On October 2nd, a $40B liquified natural gas project
got the go-ahead in Kitimat, British Columbia. A few days later, Lindorm CEO Dr. Ulf Erlingsson visited the dredging company Boskalis in Kitimat to fine tune the sediment spill monitoring that has been ongoing since July, using 3 SediMeter™ SM4 for detecting any spill in nearby eelgrass beds, and 1 additional instrument across the fjord for reference.
The LNG terminal will be built in the left half of this image. To the right is the active delta of the Skeena River. A SediMeter™ monitoring site in the intertidal zone, protected by a cage against logs floating in the water.
A SediMeter™ reference site, in Kitamaat across the fjord. Remarkably, a SediMeter™ inside this cage was broken off. We recovered the memory chip and managed to download the data. Thanks to the accelerometer and conditions-based monitoring we could analyze the force that had caused it to break: it had been exposed to shocks beyond the sensor range of ±2 g several times within a minute. Fortunately the data recorded until that date could be recovered. On another note, the cage was since lifted a bit to prevent it from acting as a sediment trap, as seen here.

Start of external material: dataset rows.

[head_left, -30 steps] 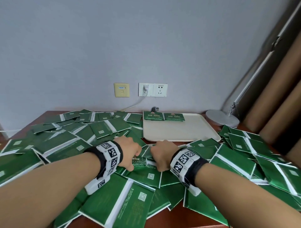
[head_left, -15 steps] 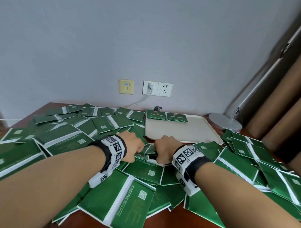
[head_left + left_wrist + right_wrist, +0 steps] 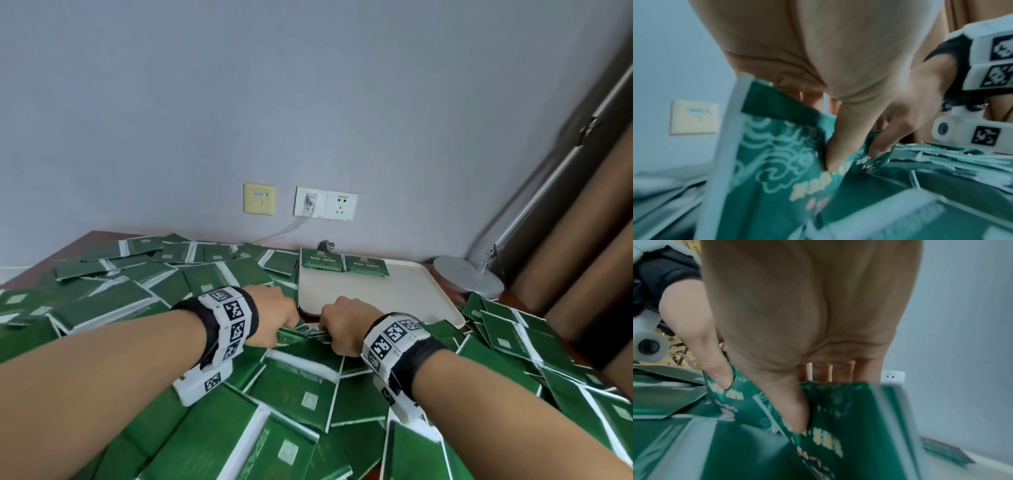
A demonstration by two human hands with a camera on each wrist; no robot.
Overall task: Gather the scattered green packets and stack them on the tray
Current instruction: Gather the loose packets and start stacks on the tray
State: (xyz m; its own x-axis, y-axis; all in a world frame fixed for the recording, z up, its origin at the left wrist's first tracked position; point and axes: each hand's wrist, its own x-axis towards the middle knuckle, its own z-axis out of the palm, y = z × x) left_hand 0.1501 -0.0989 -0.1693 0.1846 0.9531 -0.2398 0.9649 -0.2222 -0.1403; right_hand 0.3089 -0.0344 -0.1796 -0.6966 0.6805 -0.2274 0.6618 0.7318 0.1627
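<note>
Both the left hand (image 3: pixel 274 317) and right hand (image 3: pixel 346 325) are clamped on one glossy green foil packet (image 3: pixel 301 333), long axis spanning grip to grip, just short of the cream plastic tray (image 3: pixel 394 294) directly ahead.

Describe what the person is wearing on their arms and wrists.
Both forearms are bare, with no sleeves. The left wrist and right wrist each carry a black strap holding white blocks printed with black square code markers; a white camera housing hangs beneath each, also marked.
</note>
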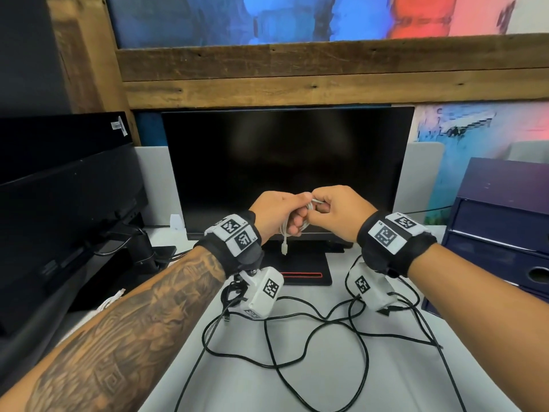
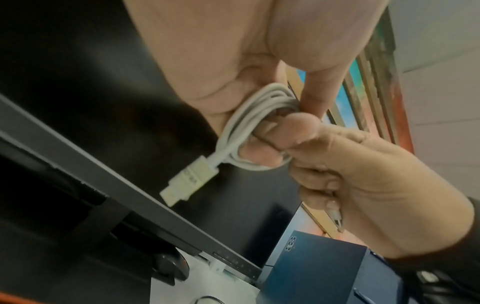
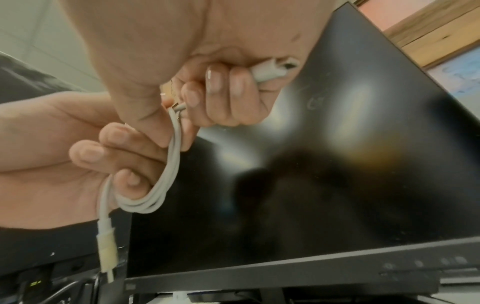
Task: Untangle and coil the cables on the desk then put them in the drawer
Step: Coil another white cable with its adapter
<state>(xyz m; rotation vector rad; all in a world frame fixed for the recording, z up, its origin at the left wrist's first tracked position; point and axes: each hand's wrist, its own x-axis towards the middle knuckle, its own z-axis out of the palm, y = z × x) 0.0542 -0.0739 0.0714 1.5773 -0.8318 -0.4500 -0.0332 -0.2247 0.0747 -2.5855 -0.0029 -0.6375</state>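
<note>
A white cable (image 1: 284, 230) (image 2: 244, 125) (image 3: 166, 181) is wound in loops round the fingers of my left hand (image 1: 282, 214) (image 3: 85, 152), held up before the monitor. Its USB plug (image 1: 284, 248) (image 2: 188, 183) (image 3: 107, 255) dangles below the hand. My right hand (image 1: 332, 211) (image 2: 363, 181) grips the cable's other end, and that small connector (image 3: 275, 69) (image 2: 337, 218) sticks out of the fist. Black cables (image 1: 297, 343) lie tangled on the white desk (image 1: 386, 382) below my wrists. A dark blue drawer unit (image 1: 502, 233) (image 2: 324, 273) stands at the right.
A dark monitor (image 1: 285, 171) (image 3: 324, 164) stands right behind my hands, on a black base (image 1: 300, 266). More black screens (image 1: 68, 203) crowd the left side. Another white cable (image 1: 114, 295) lies by my left forearm. A wooden-framed painting (image 1: 297, 69) hangs above.
</note>
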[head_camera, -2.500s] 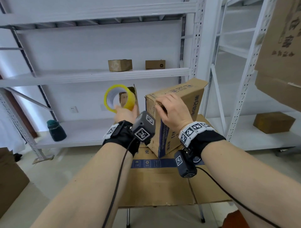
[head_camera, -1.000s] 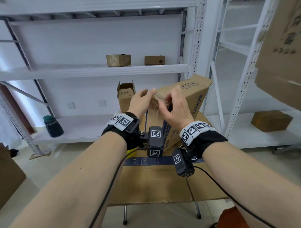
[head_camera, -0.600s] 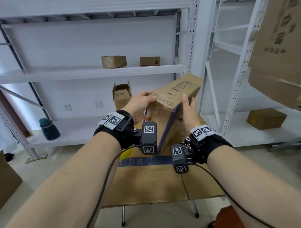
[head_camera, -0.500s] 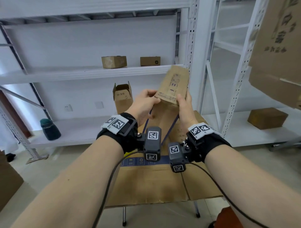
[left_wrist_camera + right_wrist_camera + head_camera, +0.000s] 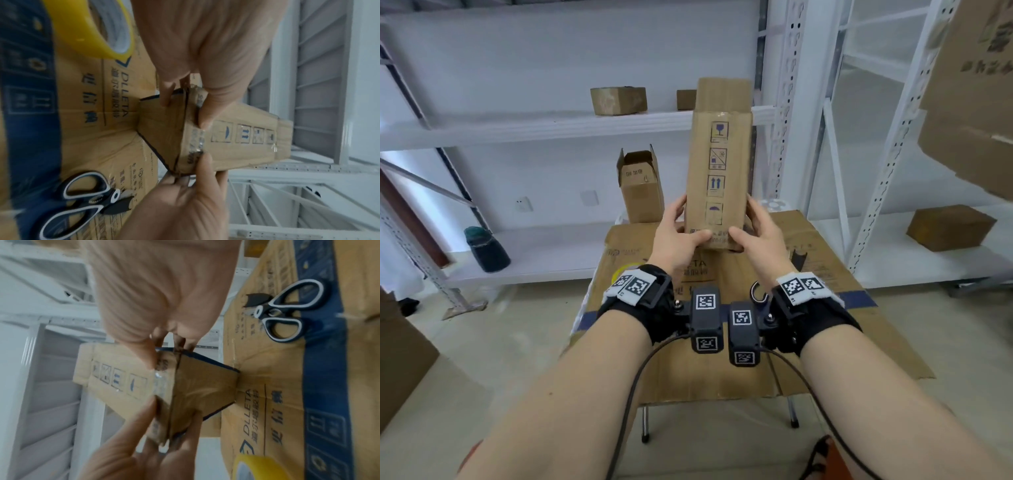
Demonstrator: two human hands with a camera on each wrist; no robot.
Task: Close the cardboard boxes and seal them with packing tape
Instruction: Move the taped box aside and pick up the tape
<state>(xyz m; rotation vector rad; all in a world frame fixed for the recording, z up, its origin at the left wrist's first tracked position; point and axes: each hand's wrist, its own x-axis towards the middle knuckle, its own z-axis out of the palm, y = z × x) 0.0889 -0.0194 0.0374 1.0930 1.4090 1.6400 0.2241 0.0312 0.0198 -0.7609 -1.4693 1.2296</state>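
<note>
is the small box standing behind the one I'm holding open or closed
Open. The small box stands upright on the cardboard sheet, its top flaps sticking up with the dark inside visible between them. No tape shows across its top.

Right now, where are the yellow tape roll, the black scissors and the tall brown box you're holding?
yellow tape roll (image 5: pixel 90 32), left wrist view, outer band
black scissors (image 5: pixel 287 309), right wrist view, handles
tall brown cardboard box (image 5: pixel 717 164), head view, printed face

Tall brown box (image 5: pixel 719 161) upright, taped; yellow tape roll (image 5: pixel 96 27) lies flat.
</note>
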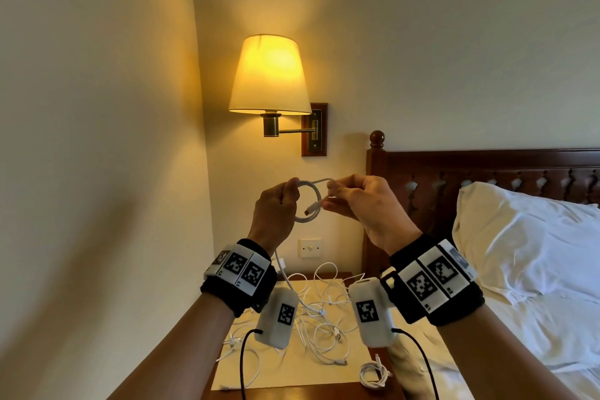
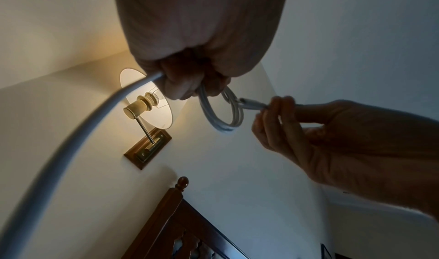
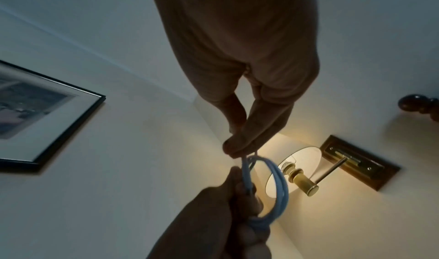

A SediMeter™ platform for deploying from the surface in zones beyond the intertidal. Instead of a cage it relies on flipping over in case of being impacted by a log. To avoid a “ blind spot” of sedimentation measurement between the steel plate and the first OBS detector, the end of the sensor is inserted in a depression in the plate. Note the copper tape on all surfaces except where there are optical detectors or LEDs.
The Skeena River delta just off the project site. Although you cannot see it on this cell phone photo, a bald eagle was sitting on the tree stump in the center. Kitimat has until now been an essentially Native American town living on hunting and fishing, where grizzlies like this walk on the streets while bald eagles fly above and humpback whales jump in the fjord.